Хотя раздача наград и милостей царских и зависела от личной благосклонности императора к данному лицу, но милостями этими никогда не определялись повышения по службе, вследствие чего суд над начальниками и подчиненными был справедлив и нелицеприятен. Корнет мог свободно и безбоязненно требовать военного суда над своим полковым командиром, вполне рассчитывая на беспристрастное разбирательство дела. Это обстоятельство было для меня тем щитом, которым я ограждался от великого князя Константина Павловича во все время его командования (шефства) нашим полком[47]
и при помощи которого я мог с успехом бороться против его вспыльчивости и горячности. Одно только упоминание о военном суде приводило его высочество в настоящий ужас. Тем не менее, я должен здесь упомянуть, что много лет спустя, а именно в декабре 1829 года, когда я свиделся с Константином Павловичем в Дрездене, он принял меня с распростертыми объятиями и, в присутствии своего побочного сына, Г. Александрова[48], вспоминая о происходивших между нами ссорах, чистосердечно сознался, что он был постоянно не прав и с полным благородством признал совершенную правильность моих действий относительно него. Мне особенно приятно писать эти строки и засвидетельствовать здесь, на земле, что великий князь, которого, обыкновенно, очень строго осуждали, не был лишен, как уверяли многие, добродетелей и прежде всего смирения и доброжелательства.Как доказательство того уважения, которое император Павел питал к постановлениям военных судов и его беспристрастия в деле правосудия, можно привести следующий случай.
В первый год его царствования генерал-прокурором сената, был граф Самойлов[49]
, родственник некоего генерала Лаврова, женатого на сестре известного богача Демидова[50]. Лавров был человек распутный, большой игрок и обременен долгами[51]. Жена его была особа довольно легких нравов, обладала большим состоянием и находилась в связи с тремя офицерами нашего полка. Оставшись чрезвычайно довольна усердием и вниманием своих обожателей, генеральша выдала каждому из них по векселю в 30 тысяч рублей. Супруг, взбешенный тем, что такая значительная сумма ускользнула из его рук, подал прошение в сенат, заявляя, что жена его идиотка, неспособная даже прочесть сумму, вписанную в текст векселя, на котором первоначально стояло 3000 рублей, и что лишний ноль на каждом из векселей был прибавлен ее любовниками, которых он кстати и обвинял в подлоге.Сенат, под влиянием Генерал-прокурора Самойлова, признал офицеров виновными в подлоге и приговорил к разжалованию. Приговор этот был представлен на утверждение государя; но последний, вместо того, чтобы утвердить постановление сената, велел созвать в нашем полку военный суд.

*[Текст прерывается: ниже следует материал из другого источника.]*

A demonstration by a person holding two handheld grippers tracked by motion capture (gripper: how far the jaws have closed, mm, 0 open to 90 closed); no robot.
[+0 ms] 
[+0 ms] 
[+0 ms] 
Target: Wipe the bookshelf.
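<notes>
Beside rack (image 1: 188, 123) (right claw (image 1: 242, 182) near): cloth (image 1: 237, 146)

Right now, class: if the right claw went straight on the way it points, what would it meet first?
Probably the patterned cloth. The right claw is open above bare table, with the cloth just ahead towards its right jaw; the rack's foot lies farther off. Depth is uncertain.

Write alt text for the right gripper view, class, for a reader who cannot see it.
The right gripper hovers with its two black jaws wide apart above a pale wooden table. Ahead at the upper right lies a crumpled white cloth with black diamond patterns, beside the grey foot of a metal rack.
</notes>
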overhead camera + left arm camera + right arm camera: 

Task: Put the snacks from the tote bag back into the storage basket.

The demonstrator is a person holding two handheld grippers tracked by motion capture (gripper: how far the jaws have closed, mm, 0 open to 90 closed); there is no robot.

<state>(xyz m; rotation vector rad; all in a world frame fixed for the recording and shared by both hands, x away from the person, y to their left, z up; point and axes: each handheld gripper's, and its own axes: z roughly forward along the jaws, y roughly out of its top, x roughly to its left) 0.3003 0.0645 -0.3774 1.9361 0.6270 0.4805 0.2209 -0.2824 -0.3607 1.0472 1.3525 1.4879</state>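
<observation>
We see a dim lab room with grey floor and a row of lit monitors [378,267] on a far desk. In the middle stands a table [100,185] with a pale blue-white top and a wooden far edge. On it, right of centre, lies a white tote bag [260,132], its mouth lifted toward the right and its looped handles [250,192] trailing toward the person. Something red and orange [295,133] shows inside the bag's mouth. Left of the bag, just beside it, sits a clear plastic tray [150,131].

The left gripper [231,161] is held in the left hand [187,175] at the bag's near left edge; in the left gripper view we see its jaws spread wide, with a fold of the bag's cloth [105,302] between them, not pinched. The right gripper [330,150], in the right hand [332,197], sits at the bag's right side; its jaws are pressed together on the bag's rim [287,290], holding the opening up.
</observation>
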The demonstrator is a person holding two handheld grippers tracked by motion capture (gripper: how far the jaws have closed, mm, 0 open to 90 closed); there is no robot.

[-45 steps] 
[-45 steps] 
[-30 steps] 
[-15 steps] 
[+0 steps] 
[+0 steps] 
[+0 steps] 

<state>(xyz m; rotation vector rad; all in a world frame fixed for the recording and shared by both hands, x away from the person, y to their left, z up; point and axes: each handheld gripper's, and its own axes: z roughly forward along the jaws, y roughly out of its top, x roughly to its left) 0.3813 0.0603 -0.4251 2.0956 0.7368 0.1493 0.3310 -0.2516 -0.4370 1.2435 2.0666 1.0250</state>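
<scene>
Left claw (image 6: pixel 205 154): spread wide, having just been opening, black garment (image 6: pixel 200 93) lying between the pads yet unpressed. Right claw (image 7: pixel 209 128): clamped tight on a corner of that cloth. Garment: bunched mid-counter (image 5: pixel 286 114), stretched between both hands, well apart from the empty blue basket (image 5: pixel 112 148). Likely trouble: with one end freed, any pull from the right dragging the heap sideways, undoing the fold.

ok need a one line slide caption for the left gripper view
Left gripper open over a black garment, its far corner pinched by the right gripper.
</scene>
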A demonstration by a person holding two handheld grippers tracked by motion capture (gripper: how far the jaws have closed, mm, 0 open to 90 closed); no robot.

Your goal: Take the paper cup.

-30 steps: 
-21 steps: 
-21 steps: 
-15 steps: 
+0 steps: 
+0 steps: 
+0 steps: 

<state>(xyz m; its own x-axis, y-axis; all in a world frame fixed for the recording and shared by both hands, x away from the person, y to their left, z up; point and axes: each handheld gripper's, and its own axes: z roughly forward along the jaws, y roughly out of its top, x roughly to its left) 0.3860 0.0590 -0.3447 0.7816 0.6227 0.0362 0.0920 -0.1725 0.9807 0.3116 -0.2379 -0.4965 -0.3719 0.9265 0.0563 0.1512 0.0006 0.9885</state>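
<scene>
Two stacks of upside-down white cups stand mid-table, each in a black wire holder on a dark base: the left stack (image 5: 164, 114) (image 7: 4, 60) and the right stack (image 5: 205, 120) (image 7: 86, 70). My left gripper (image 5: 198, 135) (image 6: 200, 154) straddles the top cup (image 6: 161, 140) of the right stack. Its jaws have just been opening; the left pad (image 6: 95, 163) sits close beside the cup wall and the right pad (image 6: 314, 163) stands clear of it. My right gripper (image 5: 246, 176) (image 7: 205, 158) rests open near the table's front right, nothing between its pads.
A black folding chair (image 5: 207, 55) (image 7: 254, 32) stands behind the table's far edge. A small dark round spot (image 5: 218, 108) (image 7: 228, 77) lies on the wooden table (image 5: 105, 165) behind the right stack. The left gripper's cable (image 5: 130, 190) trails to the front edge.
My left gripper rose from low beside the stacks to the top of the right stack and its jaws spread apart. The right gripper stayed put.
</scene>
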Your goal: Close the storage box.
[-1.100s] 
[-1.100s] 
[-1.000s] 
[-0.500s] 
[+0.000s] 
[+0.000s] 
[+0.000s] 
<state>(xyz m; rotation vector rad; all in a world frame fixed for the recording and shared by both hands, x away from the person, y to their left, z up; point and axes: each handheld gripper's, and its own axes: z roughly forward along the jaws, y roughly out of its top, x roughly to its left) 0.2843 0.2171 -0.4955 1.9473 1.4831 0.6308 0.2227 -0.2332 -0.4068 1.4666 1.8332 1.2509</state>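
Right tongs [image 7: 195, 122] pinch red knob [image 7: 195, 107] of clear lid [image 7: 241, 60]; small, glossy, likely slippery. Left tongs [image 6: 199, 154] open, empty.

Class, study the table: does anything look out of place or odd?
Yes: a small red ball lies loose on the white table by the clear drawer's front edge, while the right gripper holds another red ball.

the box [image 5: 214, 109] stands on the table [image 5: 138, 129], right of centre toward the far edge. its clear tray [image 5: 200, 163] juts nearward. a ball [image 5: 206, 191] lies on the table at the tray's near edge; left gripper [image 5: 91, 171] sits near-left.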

В качестве младшего члена полкового суда, мне пришлось подавать свой голос первым, и я прежде всего предложил спросить генеральшу Лаврову, считает ли она сама эти три векселя подложными? Г-жа Лаврова прислала письменное заявление, в котором сообщала, что подлога нет, что она любит этих трех офицеров и желает сделать им подарок, а что муж ее «лжец». Тогда я подал голос за то, чтобы офицеры были оправданы в подлоге, но были уволены из полка за поведение, недостойное дворянина. Военный суд единогласно принял это решение, приговор был представлен Государю, который и утвердил его, отменив решение Сената и сделав сенаторам строгий выговор. Впоследствии эти три офицера неоднократно высказывали мне свою благодарность.
Император Павел, как я уже говорил, был искренним христианином, человеком глубоко религиозным, отличался с раннего детства богобоязненностью и благочестием. По взглядам своим это был совершенный джентльмен, который знал, как надо обращаться с истинно-порядочными людьми, хотя бы они и не принадлежали к родовой или служебной аристократии. Я находился на службе в течение всего царствования этого Государя, не пропустил ни одного учения или вахт-парада и могу засвидетельствовать, что хотя он часто сердился, но я никогда не слыхал, чтобы из уст его исходила обидная брань[52]
. Как доказательство его рыцарских, доходивших даже до крайности воззрении, может служить то, что он совершенно серьезно предложил Бонапарту дуэль в Гамбурге с целью положит этим поединком предел разорительным войнам, опустошавшим Европу. Свидетелями, со стороны Императора, должны были быть Пален[53] и Кутайсов. Несмотря на всю причудливость и несовременность подобного вызова, большинство монархов, не исключая самого Наполеона, отдали полную справедливость высокогуманным побуждениям, руководившим русским государем, сделавшим столь рыцарское предложение с полною искренностью и чистосердечием.